• **RECORDS**:
☆ ☆ ☆

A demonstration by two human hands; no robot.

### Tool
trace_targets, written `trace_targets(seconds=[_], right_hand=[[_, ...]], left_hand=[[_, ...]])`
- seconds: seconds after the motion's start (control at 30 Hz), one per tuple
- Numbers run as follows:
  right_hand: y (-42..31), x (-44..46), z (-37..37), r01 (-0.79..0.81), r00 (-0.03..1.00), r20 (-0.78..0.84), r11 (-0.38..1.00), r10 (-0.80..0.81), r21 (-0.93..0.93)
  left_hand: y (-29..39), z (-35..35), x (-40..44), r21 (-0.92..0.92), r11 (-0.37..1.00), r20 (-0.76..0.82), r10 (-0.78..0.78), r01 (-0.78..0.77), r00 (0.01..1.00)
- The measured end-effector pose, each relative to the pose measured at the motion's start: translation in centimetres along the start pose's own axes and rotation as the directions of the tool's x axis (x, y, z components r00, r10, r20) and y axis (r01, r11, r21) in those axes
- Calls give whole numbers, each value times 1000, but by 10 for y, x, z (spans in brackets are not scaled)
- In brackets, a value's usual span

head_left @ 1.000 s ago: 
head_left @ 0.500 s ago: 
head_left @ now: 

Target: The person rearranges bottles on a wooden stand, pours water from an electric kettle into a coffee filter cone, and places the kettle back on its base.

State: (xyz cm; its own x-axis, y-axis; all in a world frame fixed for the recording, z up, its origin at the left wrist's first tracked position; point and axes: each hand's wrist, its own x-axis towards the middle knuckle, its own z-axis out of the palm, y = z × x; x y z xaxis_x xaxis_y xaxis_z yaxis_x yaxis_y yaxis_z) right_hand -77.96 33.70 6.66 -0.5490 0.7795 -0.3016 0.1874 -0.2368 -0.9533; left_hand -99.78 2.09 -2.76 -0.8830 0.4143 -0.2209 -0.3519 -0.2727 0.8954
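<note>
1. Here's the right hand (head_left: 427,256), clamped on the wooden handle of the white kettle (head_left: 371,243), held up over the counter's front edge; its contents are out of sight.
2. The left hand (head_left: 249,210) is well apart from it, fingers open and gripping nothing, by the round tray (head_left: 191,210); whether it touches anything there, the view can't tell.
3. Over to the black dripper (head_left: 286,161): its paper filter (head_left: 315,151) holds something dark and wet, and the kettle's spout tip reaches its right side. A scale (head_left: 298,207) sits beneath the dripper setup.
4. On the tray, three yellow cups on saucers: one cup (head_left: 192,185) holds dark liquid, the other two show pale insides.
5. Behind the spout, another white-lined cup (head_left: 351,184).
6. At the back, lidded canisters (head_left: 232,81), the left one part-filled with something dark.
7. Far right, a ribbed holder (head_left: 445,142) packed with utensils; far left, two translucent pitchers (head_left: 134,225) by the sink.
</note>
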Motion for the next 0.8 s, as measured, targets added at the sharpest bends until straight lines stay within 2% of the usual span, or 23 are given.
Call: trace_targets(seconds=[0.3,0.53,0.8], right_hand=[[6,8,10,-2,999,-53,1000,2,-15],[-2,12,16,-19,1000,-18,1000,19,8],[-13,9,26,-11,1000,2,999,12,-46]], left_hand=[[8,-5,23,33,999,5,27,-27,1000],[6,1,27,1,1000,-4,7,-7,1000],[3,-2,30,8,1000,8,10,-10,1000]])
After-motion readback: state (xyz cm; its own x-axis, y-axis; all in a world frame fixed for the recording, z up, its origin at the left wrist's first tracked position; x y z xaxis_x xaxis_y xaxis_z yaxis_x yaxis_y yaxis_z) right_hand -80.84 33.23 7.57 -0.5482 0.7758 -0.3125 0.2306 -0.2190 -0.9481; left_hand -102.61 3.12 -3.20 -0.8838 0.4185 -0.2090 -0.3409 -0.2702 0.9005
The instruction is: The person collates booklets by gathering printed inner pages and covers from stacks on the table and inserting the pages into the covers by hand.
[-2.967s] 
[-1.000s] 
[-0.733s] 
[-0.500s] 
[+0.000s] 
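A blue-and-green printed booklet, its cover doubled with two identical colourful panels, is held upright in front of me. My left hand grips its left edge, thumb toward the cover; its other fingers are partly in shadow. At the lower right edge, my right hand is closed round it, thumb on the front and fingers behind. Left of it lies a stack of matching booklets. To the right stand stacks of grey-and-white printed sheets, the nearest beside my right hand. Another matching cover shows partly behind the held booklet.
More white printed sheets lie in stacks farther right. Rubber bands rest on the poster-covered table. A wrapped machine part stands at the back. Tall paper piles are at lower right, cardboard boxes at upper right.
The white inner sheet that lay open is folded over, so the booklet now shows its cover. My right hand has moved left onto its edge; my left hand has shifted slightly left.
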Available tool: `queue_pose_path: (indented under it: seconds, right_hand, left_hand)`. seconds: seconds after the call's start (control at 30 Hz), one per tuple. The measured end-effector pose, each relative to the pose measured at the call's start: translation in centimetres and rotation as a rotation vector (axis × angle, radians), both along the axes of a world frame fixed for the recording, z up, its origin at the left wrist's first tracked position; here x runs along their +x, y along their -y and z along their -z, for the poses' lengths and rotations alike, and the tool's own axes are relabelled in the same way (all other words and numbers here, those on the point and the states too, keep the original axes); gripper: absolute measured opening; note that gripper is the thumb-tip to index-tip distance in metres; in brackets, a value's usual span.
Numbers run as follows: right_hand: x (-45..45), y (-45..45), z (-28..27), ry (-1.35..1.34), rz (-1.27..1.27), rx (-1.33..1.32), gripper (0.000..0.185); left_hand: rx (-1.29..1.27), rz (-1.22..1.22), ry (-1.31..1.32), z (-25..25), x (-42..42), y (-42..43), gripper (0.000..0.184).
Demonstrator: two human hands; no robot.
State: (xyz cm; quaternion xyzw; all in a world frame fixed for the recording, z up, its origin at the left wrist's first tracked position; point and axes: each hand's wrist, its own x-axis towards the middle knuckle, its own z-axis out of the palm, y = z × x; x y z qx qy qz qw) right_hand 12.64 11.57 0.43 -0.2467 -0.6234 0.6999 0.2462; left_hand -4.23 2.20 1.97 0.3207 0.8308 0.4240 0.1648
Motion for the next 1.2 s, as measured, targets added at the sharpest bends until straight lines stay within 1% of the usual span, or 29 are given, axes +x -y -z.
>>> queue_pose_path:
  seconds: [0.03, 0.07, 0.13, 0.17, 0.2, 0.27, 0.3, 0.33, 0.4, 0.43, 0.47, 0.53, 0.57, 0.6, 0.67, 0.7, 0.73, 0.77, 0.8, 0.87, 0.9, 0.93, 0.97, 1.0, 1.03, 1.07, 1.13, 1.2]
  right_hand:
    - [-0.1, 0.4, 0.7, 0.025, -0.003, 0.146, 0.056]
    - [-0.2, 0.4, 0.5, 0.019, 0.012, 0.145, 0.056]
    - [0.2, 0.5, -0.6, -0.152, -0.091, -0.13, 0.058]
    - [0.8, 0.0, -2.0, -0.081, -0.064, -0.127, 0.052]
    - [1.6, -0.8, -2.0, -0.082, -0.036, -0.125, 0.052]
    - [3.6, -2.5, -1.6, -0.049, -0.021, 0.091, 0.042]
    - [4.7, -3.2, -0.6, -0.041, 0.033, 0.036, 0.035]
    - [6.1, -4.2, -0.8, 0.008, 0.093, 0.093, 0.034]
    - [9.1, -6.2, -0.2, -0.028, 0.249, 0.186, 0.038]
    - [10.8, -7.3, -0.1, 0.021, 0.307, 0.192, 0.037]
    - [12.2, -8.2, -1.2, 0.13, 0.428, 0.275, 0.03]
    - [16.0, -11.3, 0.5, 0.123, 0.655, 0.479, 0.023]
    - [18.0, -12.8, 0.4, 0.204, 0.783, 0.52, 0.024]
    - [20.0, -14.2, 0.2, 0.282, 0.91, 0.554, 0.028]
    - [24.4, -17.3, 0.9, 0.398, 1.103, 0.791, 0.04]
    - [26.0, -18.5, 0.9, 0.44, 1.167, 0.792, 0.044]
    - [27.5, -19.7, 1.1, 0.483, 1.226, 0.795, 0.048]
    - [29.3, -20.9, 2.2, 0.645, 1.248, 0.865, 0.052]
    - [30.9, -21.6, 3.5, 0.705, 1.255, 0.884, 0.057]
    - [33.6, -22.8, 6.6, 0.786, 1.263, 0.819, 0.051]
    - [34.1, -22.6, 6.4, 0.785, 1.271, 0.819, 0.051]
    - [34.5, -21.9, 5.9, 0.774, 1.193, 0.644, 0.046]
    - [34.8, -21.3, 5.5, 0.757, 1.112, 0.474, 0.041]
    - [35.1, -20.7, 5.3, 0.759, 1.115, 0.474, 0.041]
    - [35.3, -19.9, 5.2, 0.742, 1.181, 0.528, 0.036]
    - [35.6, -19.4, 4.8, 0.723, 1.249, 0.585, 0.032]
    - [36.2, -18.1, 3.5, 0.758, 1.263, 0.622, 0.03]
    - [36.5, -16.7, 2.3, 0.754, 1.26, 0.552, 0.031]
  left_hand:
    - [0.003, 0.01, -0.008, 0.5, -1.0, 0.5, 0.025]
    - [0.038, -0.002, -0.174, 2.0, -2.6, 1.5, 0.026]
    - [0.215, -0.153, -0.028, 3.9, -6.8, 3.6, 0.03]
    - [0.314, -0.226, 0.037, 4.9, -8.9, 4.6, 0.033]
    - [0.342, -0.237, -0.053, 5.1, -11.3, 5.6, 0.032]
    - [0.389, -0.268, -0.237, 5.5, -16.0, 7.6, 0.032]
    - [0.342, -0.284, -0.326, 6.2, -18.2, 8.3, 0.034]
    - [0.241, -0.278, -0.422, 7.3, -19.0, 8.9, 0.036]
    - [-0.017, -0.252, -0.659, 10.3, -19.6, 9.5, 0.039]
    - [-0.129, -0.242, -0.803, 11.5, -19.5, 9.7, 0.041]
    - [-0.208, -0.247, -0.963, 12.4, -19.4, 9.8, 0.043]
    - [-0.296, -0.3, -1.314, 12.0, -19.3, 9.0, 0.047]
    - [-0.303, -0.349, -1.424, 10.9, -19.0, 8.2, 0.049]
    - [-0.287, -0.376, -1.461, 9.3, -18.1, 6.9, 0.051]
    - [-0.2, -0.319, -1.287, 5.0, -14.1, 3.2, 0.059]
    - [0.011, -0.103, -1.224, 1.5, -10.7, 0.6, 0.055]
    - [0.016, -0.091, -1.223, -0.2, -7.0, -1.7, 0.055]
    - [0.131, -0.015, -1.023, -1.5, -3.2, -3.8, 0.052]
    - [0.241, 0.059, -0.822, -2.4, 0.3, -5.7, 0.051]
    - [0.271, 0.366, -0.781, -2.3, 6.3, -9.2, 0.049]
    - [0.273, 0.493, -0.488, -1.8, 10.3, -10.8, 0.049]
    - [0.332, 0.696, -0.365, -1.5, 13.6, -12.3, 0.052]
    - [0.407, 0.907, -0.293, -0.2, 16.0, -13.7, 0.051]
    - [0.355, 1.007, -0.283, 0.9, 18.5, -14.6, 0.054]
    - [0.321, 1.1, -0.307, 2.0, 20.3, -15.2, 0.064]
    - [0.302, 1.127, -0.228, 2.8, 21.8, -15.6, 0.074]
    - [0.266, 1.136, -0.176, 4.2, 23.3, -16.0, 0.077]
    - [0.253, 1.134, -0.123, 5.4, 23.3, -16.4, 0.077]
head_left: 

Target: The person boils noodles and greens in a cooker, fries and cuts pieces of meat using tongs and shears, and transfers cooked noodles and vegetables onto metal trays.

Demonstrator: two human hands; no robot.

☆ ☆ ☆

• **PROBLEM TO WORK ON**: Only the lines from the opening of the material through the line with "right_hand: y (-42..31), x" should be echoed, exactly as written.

• **ANSWER SECTION**:
A demonstration by two human hands; no robot.

### Tool
trace_targets, written `trace_targets(seconds=[_], right_hand=[[_, ...]], left_hand=[[_, ...]])`
- seconds: seconds after the motion's start (control at 30 Hz), one per tuple
- Numbers run as follows:
  right_hand: y (-42..31), x (-44..46), z (-37..37), r01 (-0.79..0.81), r00 (-0.03..1.00), r20 (-0.78..0.84), r11 (-0.38..1.00), r10 (-0.80..0.81), r21 (-0.93..0.93)

For this exercise, nothing more remains to be done.